▶ WORK TO COMPLETE
Each line from the start of the listing below through the line containing "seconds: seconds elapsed" should be reproduced exactly, with no others.

****

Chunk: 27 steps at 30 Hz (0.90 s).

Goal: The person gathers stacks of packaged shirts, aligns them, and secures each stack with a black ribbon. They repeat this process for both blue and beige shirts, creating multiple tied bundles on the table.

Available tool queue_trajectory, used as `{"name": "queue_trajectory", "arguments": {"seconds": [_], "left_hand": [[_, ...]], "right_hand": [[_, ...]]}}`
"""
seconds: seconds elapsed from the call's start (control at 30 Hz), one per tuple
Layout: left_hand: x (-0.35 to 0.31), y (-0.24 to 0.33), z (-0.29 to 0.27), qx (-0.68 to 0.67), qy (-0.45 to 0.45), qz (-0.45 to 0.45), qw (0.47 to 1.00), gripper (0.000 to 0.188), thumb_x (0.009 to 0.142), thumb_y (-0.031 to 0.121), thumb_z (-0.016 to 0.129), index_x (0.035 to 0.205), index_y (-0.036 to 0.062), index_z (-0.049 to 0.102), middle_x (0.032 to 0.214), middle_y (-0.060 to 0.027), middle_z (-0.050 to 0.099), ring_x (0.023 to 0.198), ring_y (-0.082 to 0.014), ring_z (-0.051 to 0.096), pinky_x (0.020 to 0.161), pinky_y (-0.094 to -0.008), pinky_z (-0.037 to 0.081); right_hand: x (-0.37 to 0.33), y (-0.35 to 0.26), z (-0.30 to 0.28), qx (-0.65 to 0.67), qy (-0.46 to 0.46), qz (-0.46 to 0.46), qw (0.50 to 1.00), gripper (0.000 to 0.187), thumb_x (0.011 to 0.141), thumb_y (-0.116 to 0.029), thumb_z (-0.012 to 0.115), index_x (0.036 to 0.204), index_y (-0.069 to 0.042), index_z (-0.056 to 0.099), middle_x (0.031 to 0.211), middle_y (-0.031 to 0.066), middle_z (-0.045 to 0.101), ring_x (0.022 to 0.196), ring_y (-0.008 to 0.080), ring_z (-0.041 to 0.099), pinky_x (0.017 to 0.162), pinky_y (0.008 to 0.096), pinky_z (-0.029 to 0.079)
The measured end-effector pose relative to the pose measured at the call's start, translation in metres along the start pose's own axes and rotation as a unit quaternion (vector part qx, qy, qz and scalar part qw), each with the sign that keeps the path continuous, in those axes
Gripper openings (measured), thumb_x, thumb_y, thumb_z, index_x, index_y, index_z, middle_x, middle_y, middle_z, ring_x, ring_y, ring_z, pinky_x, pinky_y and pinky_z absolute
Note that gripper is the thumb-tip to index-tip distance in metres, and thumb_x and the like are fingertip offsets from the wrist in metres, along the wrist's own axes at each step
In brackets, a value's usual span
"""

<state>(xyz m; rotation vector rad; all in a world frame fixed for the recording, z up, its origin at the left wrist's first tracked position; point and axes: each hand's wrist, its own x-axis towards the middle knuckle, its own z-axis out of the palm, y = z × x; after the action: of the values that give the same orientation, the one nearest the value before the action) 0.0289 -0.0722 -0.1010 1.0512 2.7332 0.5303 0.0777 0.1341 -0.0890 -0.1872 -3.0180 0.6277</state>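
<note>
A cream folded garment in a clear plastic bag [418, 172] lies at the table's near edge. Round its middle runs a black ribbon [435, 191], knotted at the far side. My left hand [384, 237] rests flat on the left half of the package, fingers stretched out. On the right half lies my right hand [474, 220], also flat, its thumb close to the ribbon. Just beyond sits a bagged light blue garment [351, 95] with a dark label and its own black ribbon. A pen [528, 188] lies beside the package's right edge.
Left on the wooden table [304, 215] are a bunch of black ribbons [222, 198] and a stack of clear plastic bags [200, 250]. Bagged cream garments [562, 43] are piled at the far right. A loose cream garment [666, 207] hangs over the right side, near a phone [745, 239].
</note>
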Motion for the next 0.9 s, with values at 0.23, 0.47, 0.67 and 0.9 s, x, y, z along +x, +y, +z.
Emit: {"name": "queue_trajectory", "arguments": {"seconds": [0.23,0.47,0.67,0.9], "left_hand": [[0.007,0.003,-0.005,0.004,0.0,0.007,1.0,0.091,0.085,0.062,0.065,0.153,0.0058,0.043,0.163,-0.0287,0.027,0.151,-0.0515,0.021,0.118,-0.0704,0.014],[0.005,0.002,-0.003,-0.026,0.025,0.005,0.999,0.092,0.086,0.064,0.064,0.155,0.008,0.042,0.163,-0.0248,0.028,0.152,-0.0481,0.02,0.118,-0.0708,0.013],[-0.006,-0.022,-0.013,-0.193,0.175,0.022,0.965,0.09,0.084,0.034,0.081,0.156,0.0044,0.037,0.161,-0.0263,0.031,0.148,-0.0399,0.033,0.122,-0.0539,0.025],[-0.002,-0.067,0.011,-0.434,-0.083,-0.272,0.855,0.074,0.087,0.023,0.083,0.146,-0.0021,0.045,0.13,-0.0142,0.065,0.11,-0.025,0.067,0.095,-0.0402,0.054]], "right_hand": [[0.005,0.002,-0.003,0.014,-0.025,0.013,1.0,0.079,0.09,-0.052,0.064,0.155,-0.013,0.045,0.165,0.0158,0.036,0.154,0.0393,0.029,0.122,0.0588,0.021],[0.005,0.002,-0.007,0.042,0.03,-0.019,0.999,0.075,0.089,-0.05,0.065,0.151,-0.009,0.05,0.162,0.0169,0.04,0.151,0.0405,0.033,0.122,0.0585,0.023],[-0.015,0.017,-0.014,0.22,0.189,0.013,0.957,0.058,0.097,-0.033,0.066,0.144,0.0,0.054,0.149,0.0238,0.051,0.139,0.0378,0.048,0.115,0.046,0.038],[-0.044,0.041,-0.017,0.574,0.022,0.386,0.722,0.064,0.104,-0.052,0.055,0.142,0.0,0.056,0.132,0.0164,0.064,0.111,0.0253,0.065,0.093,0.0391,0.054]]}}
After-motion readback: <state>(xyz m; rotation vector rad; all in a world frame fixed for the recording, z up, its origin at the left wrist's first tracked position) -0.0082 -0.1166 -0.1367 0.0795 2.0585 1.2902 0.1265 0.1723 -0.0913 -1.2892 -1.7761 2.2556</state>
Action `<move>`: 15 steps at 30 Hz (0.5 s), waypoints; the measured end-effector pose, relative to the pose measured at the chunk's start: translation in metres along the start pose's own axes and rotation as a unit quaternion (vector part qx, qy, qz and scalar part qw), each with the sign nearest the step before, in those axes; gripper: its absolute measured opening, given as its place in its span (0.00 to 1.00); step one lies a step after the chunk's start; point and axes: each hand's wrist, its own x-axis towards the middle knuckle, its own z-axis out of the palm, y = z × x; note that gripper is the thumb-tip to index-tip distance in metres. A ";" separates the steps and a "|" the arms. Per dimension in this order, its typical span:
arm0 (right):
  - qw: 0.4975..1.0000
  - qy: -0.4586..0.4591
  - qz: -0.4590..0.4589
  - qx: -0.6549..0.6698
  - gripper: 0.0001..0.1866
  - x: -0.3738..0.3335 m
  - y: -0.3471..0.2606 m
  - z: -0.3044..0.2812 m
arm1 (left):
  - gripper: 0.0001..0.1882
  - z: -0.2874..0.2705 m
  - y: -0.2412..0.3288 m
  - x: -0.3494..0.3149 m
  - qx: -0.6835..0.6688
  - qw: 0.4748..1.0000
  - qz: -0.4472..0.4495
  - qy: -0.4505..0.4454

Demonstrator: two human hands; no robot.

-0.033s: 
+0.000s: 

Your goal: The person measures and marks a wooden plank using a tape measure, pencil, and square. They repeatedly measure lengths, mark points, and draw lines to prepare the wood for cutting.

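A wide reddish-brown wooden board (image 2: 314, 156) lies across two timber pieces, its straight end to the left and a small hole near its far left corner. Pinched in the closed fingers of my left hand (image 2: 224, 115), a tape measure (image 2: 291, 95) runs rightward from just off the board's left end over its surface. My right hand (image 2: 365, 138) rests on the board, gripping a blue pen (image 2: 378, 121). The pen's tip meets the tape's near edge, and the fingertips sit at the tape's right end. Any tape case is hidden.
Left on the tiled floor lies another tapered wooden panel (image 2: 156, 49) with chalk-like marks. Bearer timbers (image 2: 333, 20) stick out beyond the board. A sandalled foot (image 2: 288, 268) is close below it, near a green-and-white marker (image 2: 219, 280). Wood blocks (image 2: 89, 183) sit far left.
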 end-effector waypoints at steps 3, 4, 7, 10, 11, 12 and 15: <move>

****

▶ ANSWER BOX
Chunk: 27 steps at 30 Hz (0.90 s).

Goal: The person gathers stacks of packaged shirts, aligns them, and secures each stack with a black ribbon. They repeat this process for both blue and beige shirts, creating multiple tied bundles on the table.

Available tool queue_trajectory, used as `{"name": "queue_trajectory", "arguments": {"seconds": [_], "left_hand": [[_, ...]], "right_hand": [[_, ...]]}}`
"""
seconds: seconds elapsed from the call's start (control at 30 Hz), one per tuple

The output given here is complete.